*ACTION ITEM*
The response must consist of every line of the listing, reproduced verbatim.
[Opening SOURCE DATA section]
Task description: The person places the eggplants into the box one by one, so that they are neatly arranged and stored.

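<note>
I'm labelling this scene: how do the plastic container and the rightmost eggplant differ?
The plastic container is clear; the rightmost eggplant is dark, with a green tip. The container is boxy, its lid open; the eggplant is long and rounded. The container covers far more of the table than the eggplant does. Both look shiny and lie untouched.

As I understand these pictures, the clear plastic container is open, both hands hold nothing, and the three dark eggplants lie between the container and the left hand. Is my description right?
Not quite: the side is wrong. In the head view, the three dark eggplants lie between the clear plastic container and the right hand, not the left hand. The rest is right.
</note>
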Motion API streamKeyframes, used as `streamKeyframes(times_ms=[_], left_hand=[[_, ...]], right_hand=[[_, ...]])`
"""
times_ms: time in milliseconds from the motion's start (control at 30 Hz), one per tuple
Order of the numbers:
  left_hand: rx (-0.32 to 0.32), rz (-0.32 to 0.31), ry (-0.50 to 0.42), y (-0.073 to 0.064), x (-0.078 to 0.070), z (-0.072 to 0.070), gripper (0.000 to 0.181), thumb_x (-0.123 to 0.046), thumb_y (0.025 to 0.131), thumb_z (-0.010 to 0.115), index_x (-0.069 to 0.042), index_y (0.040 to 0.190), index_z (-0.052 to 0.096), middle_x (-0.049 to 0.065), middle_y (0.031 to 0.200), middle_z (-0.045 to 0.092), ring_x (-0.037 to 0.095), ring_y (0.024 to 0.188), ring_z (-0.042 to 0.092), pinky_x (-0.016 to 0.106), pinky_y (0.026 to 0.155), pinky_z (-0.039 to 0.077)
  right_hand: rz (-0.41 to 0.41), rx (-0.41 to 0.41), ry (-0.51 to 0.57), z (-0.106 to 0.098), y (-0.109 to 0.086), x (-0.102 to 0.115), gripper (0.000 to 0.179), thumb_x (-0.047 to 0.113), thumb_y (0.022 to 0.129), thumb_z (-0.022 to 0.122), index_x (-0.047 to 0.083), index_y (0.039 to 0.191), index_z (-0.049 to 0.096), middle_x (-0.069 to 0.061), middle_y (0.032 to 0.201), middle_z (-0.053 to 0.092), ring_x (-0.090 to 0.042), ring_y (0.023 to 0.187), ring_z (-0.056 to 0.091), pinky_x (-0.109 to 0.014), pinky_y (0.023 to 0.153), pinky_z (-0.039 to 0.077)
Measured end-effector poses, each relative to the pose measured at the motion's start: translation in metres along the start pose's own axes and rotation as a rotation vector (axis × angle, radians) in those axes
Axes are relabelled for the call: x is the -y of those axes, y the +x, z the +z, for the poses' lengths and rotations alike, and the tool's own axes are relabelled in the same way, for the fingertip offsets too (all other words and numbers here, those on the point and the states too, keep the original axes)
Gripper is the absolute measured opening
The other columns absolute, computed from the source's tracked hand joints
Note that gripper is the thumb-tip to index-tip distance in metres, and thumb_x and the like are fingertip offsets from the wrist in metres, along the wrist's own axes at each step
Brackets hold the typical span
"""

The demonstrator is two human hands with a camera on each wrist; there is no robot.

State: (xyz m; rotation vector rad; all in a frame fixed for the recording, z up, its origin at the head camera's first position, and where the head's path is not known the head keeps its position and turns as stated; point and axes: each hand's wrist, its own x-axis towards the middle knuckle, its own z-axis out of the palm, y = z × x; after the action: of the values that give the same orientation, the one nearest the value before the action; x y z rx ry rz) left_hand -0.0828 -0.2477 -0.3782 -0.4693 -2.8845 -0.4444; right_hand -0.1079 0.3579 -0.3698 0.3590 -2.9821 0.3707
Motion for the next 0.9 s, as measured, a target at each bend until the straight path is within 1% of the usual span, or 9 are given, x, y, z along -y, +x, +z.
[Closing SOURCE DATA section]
*SOLUTION TO THE PROBLEM*
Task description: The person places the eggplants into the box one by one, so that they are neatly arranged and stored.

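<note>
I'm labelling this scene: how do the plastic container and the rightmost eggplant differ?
The plastic container is clear; the rightmost eggplant is dark, with a green tip. The container is boxy, its lid open; the eggplant is long and rounded. The container covers far more of the table than the eggplant does. Both look shiny and lie untouched.

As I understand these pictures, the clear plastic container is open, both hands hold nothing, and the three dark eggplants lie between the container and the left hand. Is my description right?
Not quite: the side is wrong. In the head view, the three dark eggplants lie between the clear plastic container and the right hand, not the left hand. The rest is right.
</note>
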Motion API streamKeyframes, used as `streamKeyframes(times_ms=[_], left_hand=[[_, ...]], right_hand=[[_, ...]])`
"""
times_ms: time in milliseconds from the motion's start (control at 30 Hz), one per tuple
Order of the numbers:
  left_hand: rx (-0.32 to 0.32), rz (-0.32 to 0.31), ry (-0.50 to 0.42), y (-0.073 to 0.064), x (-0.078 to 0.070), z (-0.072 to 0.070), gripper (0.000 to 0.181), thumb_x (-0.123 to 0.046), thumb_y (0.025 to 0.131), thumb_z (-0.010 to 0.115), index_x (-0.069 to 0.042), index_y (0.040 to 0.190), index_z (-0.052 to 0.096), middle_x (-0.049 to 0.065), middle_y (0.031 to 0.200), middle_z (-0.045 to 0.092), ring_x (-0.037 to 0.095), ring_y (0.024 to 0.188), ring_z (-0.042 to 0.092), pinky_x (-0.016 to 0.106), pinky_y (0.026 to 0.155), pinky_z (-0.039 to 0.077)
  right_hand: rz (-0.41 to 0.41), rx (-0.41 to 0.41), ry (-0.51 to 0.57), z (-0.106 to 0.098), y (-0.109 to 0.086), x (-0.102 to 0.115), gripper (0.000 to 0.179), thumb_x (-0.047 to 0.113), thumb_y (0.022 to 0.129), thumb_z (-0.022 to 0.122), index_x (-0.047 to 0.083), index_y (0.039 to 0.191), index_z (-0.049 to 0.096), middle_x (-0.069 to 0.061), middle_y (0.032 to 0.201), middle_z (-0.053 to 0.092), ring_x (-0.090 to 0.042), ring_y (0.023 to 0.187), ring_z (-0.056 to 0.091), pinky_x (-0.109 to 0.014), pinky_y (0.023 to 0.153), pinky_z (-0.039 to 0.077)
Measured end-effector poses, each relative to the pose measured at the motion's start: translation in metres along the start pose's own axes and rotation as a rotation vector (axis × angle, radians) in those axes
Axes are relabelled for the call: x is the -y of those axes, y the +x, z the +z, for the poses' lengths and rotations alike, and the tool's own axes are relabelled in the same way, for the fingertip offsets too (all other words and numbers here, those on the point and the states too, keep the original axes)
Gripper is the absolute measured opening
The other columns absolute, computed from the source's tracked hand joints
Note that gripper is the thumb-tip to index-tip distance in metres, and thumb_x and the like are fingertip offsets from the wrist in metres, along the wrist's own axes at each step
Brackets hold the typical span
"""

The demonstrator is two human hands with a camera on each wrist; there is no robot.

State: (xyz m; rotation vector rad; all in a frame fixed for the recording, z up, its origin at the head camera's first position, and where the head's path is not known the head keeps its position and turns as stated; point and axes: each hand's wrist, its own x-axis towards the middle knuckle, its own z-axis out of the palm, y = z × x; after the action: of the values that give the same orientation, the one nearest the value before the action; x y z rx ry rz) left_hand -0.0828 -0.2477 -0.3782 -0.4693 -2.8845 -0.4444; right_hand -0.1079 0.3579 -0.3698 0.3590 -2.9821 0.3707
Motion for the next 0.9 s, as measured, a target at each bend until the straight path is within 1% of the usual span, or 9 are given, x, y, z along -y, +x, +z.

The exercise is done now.